Wisconsin shouldn’t do away with a child support system that allows parents to pay percentages of their income, according to a group of family lawyers and judges.
The Wisconsin Department of Workforce Development, the agency that oversees child support, is drafting legislation to ban percentage payments and convert them to fixed amounts.
In most of Wisconsin’s child support cases — nearly 125,000– one parent pays the other a specified amount. But in about 66,000 other cases, one parent pays a percentage of income.
Wisconsin is the only state that uses a percentage system. The U.S. Department of Health and Human Services has been pressuring the state for years to dump the system because it makes it difficult for federal auditors to determine if the proper amount of support has been collected.

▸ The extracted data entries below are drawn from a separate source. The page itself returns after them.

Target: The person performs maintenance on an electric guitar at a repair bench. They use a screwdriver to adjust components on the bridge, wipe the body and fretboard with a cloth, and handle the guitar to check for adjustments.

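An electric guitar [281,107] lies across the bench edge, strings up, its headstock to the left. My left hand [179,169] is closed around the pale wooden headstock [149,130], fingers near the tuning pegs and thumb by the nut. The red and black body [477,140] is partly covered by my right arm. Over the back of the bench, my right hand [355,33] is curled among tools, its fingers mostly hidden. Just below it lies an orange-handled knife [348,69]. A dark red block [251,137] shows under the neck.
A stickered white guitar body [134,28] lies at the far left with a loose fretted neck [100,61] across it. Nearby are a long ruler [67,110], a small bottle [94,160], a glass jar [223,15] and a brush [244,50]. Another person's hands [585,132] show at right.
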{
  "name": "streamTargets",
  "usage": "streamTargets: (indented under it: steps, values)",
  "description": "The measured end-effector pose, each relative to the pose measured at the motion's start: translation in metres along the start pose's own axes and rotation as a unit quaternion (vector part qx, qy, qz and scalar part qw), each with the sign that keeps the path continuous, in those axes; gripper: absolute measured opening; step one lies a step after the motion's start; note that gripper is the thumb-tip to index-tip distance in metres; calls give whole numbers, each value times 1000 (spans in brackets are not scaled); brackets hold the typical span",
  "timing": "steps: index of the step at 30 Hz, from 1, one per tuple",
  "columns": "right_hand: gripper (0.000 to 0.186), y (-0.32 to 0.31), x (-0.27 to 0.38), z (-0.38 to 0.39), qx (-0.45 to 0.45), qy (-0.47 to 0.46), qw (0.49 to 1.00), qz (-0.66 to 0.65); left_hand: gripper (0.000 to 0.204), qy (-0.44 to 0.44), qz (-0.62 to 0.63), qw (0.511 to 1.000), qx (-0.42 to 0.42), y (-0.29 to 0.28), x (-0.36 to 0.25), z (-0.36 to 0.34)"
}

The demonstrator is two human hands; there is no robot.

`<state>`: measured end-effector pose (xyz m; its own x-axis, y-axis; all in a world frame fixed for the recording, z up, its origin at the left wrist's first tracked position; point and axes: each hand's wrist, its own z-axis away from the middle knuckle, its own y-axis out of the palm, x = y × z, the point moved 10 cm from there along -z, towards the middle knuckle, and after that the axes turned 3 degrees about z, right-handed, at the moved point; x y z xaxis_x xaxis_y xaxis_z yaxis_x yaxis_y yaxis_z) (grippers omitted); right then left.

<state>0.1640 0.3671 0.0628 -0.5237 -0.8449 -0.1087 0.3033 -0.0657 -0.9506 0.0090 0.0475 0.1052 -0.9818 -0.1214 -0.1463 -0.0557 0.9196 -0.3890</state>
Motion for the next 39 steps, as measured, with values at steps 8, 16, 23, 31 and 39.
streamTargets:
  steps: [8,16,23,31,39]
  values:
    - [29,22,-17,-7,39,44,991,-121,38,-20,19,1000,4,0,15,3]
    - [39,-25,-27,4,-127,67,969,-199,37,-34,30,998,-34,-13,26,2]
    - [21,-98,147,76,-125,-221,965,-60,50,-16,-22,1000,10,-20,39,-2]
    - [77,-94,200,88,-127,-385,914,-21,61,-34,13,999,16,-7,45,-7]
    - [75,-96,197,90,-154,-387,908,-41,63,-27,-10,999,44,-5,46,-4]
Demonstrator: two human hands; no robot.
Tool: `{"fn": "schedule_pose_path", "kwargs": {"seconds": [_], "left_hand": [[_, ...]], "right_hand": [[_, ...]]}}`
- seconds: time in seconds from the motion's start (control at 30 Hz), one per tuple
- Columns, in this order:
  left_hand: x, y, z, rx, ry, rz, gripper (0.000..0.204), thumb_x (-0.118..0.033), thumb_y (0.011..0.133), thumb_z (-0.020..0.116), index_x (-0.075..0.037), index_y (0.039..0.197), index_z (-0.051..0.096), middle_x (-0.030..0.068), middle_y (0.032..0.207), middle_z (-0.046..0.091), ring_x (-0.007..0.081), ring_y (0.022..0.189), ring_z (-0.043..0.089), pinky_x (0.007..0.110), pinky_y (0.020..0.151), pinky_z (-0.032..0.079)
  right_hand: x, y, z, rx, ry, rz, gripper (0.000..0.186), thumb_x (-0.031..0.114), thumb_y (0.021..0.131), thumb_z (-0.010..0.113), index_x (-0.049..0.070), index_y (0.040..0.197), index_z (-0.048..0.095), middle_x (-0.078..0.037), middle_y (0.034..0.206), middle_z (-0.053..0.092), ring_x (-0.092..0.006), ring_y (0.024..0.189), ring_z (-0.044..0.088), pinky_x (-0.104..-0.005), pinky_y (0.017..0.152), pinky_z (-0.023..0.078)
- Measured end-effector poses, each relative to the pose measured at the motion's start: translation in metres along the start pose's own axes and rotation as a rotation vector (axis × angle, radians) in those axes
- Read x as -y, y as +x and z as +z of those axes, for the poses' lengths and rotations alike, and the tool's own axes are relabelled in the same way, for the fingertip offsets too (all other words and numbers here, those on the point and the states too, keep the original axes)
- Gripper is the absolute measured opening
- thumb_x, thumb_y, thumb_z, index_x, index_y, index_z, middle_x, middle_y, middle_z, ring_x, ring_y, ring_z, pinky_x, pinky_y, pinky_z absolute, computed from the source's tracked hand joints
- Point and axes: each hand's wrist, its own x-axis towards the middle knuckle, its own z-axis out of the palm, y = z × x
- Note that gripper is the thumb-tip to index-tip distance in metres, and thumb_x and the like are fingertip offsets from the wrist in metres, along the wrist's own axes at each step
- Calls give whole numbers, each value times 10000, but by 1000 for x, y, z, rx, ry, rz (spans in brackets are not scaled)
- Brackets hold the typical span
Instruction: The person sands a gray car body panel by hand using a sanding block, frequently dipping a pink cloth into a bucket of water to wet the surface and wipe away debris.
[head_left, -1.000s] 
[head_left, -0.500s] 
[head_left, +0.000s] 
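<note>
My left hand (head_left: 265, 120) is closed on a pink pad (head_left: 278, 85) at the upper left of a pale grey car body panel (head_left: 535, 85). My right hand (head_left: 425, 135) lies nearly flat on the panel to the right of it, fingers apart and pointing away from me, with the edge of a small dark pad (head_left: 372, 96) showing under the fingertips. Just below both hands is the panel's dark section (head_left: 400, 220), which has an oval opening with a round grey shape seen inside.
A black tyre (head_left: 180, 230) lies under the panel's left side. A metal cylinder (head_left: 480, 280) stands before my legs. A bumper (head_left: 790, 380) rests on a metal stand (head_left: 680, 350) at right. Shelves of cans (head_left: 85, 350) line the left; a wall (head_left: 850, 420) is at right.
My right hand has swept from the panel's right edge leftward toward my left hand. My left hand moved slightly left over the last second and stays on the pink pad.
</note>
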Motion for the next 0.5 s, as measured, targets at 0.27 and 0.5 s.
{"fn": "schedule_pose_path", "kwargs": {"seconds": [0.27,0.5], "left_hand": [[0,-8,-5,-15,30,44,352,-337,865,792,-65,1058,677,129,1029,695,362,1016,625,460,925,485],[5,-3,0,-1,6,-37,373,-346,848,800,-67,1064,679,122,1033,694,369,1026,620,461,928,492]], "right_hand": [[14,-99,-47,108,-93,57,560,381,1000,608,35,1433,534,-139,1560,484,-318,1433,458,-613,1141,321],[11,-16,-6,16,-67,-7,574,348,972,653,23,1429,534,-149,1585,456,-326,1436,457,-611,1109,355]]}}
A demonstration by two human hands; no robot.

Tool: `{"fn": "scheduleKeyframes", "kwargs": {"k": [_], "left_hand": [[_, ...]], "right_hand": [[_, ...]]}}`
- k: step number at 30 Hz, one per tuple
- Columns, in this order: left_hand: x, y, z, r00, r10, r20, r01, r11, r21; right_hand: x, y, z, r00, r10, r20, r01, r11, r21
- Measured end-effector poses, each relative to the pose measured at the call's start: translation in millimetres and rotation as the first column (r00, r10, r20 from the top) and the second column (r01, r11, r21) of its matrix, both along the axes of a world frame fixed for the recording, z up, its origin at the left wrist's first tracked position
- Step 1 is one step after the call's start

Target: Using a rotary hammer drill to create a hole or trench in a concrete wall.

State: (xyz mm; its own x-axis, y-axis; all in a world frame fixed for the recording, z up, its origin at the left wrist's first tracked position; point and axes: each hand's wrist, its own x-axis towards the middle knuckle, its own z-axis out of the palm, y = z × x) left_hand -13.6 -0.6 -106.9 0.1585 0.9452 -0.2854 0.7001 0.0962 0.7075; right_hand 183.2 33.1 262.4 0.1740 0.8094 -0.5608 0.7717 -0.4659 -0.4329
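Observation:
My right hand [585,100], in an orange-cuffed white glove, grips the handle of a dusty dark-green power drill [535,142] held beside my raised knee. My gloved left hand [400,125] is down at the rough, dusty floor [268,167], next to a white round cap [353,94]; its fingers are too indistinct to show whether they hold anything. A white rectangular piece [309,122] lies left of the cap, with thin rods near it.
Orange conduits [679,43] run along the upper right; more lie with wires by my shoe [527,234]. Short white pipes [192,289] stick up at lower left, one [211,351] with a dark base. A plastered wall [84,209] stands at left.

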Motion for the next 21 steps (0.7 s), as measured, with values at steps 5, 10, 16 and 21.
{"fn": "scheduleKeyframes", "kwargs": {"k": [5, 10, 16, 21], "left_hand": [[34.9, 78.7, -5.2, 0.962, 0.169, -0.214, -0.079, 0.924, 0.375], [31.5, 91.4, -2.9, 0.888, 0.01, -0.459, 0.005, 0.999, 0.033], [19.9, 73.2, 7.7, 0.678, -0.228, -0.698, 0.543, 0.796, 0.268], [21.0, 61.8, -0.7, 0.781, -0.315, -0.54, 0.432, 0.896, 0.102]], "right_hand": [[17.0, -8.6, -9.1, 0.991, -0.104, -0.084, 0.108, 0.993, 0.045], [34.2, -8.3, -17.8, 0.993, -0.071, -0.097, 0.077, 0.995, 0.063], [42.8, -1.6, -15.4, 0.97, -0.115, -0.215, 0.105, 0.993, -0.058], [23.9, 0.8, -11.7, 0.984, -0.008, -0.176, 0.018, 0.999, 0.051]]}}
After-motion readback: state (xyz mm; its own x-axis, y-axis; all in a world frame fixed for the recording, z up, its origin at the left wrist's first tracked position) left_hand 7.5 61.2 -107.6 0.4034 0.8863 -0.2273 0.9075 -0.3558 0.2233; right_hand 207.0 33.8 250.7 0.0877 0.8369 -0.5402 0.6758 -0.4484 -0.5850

The state could face cuts and fines amounting to millions of dollars of federal funding if it doesn’t end the system, federal officials have said.
But the State Bar of Wisconsin’s Family Law Section, which represents 1,400 family court lawyers, judges and commissioners around the state, likely will lobby against any changes. The section’s board is set to vote to fight the issue on Feb. 10, said Christopher Walther, immediate past chairman of the section.
Percentage orders work well for parents whose income fluctuates, especially seasonal workers and commission earners, Walther said. The state shouldn’t make changes to make government workers’ auditing jobs easier, he said.